The research work of a team led by Michael Bamshad of the University of Utah in Salt Lake City come to similar conclusions. They compared the DNA of 265 Indian men of different castes with DNA from nearly 750 African, European, Asian and other Indian men. First, they analyzed mitochondrial DNA, which people inherit only from their mothers. When the researchers looked at specific sets of genes that tend to be inherited as a unit, they found that about 20 to 30 percent of the Indian sets resembled those in Europeans. The percentage was highest in upper-caste males, which is natural since the early Aryan settlers were by and large upper-caste Brahmins and Ksyattrias.

The genes that entered India when Aryan settlers emigrated from Central Asia and the Middle East are still there. And, according to these scientists from the University of Utah and from Andhra Pradesh University in India, they still remain entrenched at the top of the caste system. The invaders apparently subdued the local men, married many of their women and created the rigid caste system that exists even today. Their descendants are still the elite within Hindu society.

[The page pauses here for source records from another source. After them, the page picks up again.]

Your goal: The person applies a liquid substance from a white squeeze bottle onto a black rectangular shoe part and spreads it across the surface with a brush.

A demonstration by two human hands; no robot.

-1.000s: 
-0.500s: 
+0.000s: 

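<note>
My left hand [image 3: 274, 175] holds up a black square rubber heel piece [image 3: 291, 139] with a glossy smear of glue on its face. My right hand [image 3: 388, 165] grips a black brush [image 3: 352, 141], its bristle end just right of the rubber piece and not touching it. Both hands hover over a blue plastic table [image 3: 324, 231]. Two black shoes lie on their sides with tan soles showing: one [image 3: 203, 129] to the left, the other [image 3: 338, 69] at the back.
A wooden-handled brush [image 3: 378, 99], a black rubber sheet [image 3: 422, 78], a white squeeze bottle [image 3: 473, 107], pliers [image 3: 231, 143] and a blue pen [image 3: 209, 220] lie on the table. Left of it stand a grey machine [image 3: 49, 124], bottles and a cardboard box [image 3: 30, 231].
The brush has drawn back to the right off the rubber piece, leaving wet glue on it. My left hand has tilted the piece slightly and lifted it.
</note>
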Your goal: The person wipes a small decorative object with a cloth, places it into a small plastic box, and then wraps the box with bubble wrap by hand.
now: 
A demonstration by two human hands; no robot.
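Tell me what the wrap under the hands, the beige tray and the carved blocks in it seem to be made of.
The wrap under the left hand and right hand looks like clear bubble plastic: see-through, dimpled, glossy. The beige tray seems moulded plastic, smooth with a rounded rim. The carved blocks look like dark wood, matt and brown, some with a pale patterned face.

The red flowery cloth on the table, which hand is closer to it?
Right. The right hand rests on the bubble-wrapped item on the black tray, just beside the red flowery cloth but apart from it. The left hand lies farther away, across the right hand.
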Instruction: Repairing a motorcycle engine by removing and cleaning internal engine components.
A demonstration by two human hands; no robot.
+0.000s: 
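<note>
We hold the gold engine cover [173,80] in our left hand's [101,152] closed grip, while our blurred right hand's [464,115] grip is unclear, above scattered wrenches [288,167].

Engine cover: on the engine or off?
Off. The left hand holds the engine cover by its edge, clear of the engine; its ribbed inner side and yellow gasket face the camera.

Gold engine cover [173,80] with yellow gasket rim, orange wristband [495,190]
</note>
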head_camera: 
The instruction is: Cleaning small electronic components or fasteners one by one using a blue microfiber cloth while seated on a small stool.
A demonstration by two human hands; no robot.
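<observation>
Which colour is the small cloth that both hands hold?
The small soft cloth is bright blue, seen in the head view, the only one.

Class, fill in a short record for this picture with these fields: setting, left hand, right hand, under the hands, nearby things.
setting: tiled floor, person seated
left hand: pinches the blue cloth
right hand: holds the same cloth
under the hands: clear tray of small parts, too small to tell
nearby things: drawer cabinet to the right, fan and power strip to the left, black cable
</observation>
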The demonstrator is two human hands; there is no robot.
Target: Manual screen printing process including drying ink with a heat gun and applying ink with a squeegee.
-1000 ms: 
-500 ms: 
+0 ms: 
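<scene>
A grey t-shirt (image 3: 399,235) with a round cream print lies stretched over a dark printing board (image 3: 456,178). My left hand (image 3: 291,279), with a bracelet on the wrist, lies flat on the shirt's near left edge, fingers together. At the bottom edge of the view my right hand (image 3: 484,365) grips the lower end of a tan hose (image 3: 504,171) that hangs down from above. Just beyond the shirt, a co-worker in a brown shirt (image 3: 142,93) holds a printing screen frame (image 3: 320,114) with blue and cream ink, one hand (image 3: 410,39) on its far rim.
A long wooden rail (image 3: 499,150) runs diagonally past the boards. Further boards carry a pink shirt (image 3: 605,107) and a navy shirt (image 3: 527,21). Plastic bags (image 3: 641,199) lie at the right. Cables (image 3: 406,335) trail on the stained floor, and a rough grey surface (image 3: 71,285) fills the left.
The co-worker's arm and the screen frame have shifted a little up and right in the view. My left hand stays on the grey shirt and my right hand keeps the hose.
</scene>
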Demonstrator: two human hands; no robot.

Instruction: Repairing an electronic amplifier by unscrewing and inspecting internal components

According to geneticist Lynn Jorde of the University of Utah that "a group of males" was largely responsible for the Aryan invasion. If women had accompanied the invaders, the evidence should be seen in the mitochondrial genes, but it is not evident. The research team found clear evidence that women could be upwardly mobile, in terms of caste, if they married higher-caste men. In contrast, men generally did not move higher, because women rarely married men from lower castes. Since the caste system is still in vogue today, the same practice prevails.

Thus, genetic science corresponds with the Tantric view that the Indo-Europeans, or true Aryans, indeed came from the outside and conquered the northern parts of the Indian subcontinent. The people they subdued—the Mongolians, Dravidyans and the Austrics—descended from the original inhabitants who had arrived thousands of years earlier from Africa, the Middle East and other parts of Asia. (12) Finally, the People of India project of the Anthropological Survey of India assigned the entire Indian population to 4,635 ethnic communities and put together detailed information from over 25,000 individual informants from all over India. It was found that there are four major language families in India—Austric, Dravidian, Indo-European and Sino-Tibetan. These languages also correspond to the four main racial groups in India: the Austrics, Dravidians, Aryans and the Mongolians respectively. According to this study, it appears the Indo-European Aryans brought the Vedic language to India from Central Asia, a fact that has also been substantiated by the historical sequences and details outlined in Sarkar's many discourses on the history of India. (13)

Brief overview of the main ethnic and linguistic groups that peopled ancient India.
Linguistic Group Ethnicity Arrival in India Religion
Austric Austric (Australoid) 60,000 BCE from Africa Animism
Dravidian Dravidian 10-8000 BCE from Near East Proto-Tantra
Sino-Tibetan Mongolian 10-8000 BCE from Far East Proto-Tantra
Indo-European Caucasian 6-4000 BCE from Central Asia Rig-Veda

The Vedic Aryans and the Tantric Dravidians—A Clash and Fusion of Civilizations

Sarkar often emphasized that the early parts of the Vedas, the Rig-Veda, were composed outside of India. This occurred both long before and during the time of Shiva, at a time when these fair-skinned Aryan composers migrated into India.

Is there any proof of this? Authors like Bhattacharyya and Danielou have, for example, remarked on the lack of references to agriculture in the Rig-Veda. They think the main reason for this was that the early Aryans were pastoralists. In contrast, the Tantric Dravidians were rice-growing farmers. Moreover, you will not find any descriptions of the Indus Valley civilization in the Rig-Veda or even in the later Vedas. Nor will you find any references to the sophisticated grid pattern of streets. Nor will you find any mention of the careful engineering of the drainage systems, nor to granaries, warehouses and areas of intensive craft production, nor to the various seals found there. (14)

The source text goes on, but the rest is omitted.